• _Prompt_
Could you count the lines in the listing that include the word "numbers"? Give only the number.

*-*-*

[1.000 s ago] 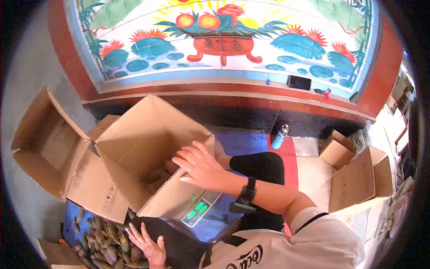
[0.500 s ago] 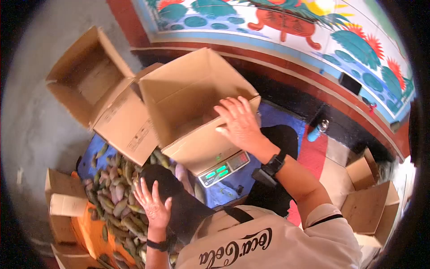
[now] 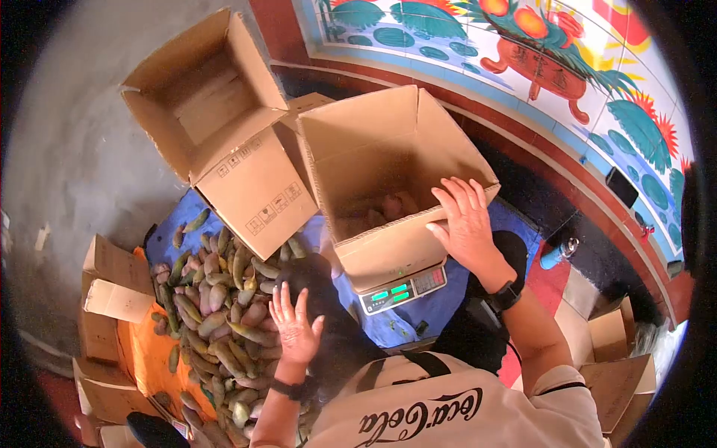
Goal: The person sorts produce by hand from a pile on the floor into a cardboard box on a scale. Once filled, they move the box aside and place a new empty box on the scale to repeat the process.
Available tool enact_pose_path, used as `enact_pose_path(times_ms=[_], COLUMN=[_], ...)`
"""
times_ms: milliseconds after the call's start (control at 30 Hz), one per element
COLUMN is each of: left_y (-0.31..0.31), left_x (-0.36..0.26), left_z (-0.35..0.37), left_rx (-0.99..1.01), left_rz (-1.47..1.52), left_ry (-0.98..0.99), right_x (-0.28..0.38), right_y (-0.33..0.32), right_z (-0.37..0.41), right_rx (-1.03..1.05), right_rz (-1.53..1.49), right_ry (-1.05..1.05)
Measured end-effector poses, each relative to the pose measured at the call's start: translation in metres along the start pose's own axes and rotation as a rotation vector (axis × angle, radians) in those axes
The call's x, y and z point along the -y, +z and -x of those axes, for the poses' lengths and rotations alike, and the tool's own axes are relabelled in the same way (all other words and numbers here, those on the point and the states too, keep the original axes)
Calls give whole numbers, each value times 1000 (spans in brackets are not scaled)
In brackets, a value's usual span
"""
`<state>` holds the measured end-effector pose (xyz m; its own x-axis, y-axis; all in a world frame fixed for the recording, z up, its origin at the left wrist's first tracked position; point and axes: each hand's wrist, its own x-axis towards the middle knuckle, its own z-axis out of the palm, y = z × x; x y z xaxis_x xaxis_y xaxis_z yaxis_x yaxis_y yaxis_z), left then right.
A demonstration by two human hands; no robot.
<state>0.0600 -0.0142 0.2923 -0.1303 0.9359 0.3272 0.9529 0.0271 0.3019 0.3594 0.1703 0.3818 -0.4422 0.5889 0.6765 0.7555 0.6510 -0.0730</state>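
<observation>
Painted tiles point(image 3: 426, 26) back a square corrugated carton point(image 3: 396, 257), its rim under the right hand point(image 3: 469, 228), fingers slightly parted; the left hand point(image 3: 296, 332), fingers splayed, hovers by tapered tubers point(image 3: 220, 325)

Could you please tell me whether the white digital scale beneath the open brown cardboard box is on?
The white digital scale is on: its rectangular display windows glow green.

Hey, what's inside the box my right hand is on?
In the cardboard box, some rounded, reddish-brown produce lies at the bottom, partly in shadow. The near wall and your right hand cover the rest, so I can't tell how much there is.
</observation>
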Motion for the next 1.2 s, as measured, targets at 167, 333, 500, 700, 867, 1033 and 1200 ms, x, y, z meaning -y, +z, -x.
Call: enact_pose_path(times_ms=[167, 333, 500, 700, 867, 1033, 1200], left_y=[8, 9, 10, 19, 24, 26, 24], left_x=[1, -5, -2, -7, -12, -21, -16], left_z=[-5, -9, -8, -11, -14, -21, -17], left_rx=[-15, -16, -70, -110, -112, -88, -61], left_rz=[65, 98, 107, 129, 138, 138, 97], left_ry=[40, 39, 50, 56, 53, 58, 31], right_x=[5, 6, 10, -10, -38, -72, -85], right_y=[-4, -10, -24, -44, -62, -57, -23], right_z=[-4, -3, 3, 12, 22, 59, 99], right_rx=[40, 76, 131, 24, -26, 35, 152], right_rz=[29, 57, 99, 242, 284, 216, 115], right_ry=[3, -49, -64, -79, 78, 151, 232])
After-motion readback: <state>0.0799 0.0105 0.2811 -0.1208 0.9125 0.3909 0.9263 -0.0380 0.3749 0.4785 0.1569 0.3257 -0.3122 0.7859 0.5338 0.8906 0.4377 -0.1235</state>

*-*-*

• _Finished exercise_
2